== Segment start ==

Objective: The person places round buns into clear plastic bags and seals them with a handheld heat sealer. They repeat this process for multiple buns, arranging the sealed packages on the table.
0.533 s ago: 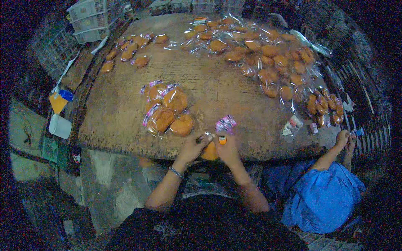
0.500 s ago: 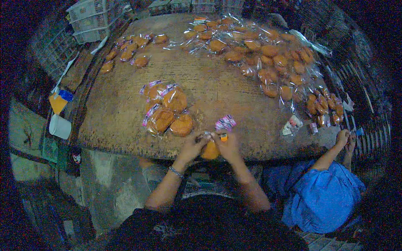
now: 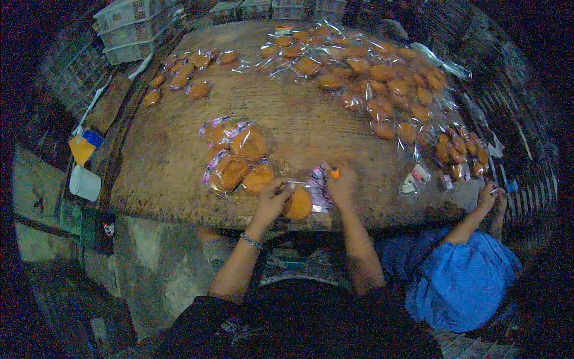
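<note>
A round golden-brown baked cake (image 3: 298,203) in a clear bag lies at the near edge of the table. My left hand (image 3: 273,203) is closed in a pinch on the bag's top. My right hand (image 3: 341,188) is closed round a small orange tool (image 3: 335,173), whose kind I cannot make out. Its fingers touch pink-and-white paper labels (image 3: 319,188), which lie just right of the bagged cake. Left of my hands sits a group of several bagged cakes (image 3: 248,145), some with pink labels at their tops.
Many bagged cakes (image 3: 382,73) cover the far right of the wooden table (image 3: 299,119); a smaller group (image 3: 182,78) lies far left. A white tub (image 3: 85,182) stands at the left edge. Crates (image 3: 128,33) are stacked behind. A person in blue (image 3: 463,281) works at the right.
My hands have moved apart. The right went right and up to the labels with the orange tool; the left shifted slightly left, keeping the bagged cake, which moved up onto the table edge.
</note>
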Demonstrator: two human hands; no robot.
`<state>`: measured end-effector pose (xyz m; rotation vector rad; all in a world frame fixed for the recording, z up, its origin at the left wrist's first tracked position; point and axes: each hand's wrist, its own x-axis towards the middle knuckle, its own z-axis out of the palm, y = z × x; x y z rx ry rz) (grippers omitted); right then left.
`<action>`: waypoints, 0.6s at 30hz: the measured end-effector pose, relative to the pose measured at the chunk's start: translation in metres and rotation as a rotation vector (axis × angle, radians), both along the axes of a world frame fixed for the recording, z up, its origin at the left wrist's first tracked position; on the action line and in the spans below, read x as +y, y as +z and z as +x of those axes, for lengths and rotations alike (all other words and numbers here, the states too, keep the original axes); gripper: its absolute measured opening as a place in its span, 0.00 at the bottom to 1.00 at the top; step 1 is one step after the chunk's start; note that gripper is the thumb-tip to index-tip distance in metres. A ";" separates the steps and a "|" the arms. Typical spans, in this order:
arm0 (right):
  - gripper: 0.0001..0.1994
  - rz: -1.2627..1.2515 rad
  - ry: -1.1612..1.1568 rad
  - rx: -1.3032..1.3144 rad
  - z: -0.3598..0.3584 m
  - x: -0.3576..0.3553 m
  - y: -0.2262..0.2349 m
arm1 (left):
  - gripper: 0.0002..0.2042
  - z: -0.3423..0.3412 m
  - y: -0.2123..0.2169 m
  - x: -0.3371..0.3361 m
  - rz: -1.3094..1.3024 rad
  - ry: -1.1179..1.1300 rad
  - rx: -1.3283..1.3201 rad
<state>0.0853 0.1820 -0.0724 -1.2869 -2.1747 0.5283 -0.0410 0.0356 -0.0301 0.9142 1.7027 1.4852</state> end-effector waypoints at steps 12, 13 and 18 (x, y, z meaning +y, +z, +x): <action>0.14 -0.691 0.220 0.481 0.002 -0.066 0.028 | 0.07 0.010 -0.018 -0.004 0.019 0.041 -0.021; 0.16 -0.817 0.141 0.402 0.002 -0.063 0.028 | 0.08 0.010 -0.019 -0.004 -0.046 0.037 -0.046; 0.10 -1.148 0.108 1.001 -0.003 -0.040 0.036 | 0.09 0.015 -0.005 -0.009 0.024 0.103 0.273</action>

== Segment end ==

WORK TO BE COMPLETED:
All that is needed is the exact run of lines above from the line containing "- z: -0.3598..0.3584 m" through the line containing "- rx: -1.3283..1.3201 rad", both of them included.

EXPECTED OUTPUT:
  - z: -0.3598..0.3584 m
  - x: -0.3576..0.3553 m
  - y: -0.2262..0.2349 m
arm1 (left):
  - gripper: 0.0002..0.2042
  - z: -0.3423..0.3412 m
  - y: -0.2123..0.2169 m
  - x: -0.3371..0.3361 m
  - rz: -1.3094..1.3024 rad
  - ry: -1.1179..1.1300 rad
  - rx: -1.3283..1.3201 rad

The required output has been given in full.